My husband and I are appalled with the treatment by this couple. We have witnessed some of the punishments several times when we visit California. Excessive timeouts, washing out of mouths with soap, having to eat every last bite of what is on her plate, removing every privilege from playing with her toys, no TV, no books. Also, on this last visit I noticed that my great-granddaughter has no physical contact with my grandson’s housemate. There is no kissing or hugging, no tucking into bed at night.
As I write this, I realize that all this may not be anything to worry about but it is the manner in which the discipline is carried out and the fact that this clever, smart, loving, child has been reduced to talking only about her “bad behavior” and is scared to death. If you have any suggestions, I would be most grateful. — S.M., Las Vegas
It seems I get a letter like this once or twice a year. Every time I answer it, I feel like I want to begin with an apology because I fear I’m going to frustrate you right along with whatever encouragement and light I might offer.
Your situation is very, very delicate.
It’s gripping, really, to consider the incompetency, cruelty and even evil that an adult can do to a child without these wrongs being legally actionable. Of the list you presented above, only one item strikes me as a legitimate child protective services referral, that being washing a child’s mouth out with soap. But the remaining items on the list are well within the latitude that a free country affords parents in choices of childrearing strategies.
I’m curious if the child’s grandparents are in the picture, and if they have witnessed similar things and share your concern? I ask because they would be potential allies in whatever strategy you decide upon.
You have three choices, and each entails one or more significant risks:
If you are lucky enough to have a close relationship and exceptional rapport with your grandson, you can deal with this issue “straight up,” as it were. You can sit down with him, absent his mate, and tell him that you find yourself very uncomfortable with certain disciplinary choices he’s making, including the choices he’s making to grant authority to his mate as disciplinarian.
The risk here is that you can’t know for sure what rapport a relationship possesses until that rapport is tested. If you overestimate his maturity, his ego-strength, his ability to trust you, etc., then he will become defensive. He will see you as an antagonist or even enemy. In a flash, his mate will join him in this narrative, and this might cost you access to your great-granddaughter. This will potentially cost your great-grandaughter the one competent adult in her life, and that would be costly indeed.
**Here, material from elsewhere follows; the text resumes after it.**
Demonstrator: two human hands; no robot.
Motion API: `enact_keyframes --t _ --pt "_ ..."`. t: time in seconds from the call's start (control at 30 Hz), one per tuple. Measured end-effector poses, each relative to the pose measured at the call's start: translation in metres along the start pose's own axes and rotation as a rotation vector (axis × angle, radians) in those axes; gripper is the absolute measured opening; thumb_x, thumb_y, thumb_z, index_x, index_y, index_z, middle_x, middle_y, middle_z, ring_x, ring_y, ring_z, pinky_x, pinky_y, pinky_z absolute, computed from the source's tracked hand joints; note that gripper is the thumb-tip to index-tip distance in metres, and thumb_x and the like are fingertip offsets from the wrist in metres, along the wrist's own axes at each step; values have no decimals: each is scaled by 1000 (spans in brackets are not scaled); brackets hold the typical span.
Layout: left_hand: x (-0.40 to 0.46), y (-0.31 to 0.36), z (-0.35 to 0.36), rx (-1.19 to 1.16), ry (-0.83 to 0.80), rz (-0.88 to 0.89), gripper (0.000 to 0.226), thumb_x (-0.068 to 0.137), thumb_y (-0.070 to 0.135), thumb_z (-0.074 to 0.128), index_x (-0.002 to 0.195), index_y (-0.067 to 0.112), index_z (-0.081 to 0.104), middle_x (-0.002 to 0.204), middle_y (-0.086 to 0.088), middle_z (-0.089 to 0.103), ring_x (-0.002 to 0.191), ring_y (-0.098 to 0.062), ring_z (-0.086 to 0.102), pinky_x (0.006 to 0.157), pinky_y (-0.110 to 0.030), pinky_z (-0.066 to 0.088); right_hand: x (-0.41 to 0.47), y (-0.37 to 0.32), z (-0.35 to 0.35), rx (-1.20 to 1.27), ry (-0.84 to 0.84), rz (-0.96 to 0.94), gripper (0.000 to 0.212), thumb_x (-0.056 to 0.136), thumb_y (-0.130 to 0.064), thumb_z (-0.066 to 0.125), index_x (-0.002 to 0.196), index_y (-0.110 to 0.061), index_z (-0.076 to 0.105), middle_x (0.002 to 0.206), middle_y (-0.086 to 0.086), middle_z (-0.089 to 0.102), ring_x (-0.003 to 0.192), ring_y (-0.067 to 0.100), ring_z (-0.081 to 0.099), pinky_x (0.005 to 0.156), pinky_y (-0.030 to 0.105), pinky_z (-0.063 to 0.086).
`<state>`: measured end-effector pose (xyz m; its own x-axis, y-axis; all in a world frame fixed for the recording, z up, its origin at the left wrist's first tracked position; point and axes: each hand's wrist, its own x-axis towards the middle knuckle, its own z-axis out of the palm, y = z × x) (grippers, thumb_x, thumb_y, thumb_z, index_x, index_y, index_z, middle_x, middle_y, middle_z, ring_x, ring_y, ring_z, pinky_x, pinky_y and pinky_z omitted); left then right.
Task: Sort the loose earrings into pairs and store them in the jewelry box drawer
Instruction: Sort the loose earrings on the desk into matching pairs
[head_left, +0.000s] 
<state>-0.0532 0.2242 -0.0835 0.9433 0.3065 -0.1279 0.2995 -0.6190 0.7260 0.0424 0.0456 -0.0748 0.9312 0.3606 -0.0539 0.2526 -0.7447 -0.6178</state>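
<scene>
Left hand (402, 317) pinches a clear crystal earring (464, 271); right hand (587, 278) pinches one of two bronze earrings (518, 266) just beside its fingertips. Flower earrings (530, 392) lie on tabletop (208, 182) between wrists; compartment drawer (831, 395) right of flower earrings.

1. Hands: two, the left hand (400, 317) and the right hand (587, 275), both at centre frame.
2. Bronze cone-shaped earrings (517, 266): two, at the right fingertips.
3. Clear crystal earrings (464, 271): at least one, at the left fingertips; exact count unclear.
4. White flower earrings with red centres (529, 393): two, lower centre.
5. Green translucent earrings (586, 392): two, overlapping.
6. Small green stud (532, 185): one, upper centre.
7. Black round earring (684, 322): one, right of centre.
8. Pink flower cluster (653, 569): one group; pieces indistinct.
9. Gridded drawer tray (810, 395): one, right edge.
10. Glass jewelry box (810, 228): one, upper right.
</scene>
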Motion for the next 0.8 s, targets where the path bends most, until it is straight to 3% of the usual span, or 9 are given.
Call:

You can decide there is sufficient evil here, actionable or not, that you are called to take action even at the risk of losing. That is, you call CPS. You file for custody. The risk here is that, as you have presented the story, I don’t see a quid pro quo scenario that is legally winnable. And again, all you’d affect is robbing your great-granddaughter of you.
Which leaves you with the choice of silently suffering the knowledge of these injustices to preserve a “bridge” of hope, encouragement and sanity for the child. The role you fill I call One Competent Adult. The OCA sometimes cannot change a child’s circumstances or sufferings. But, at minimum, the OCA can, over time, affirm the child’s reality. The message that saves the sanity of suffering children is, “What’s happening to you is real, I know it’s happening, you have a right to your anger, fear and sadness about it, and you don’t deserve it.”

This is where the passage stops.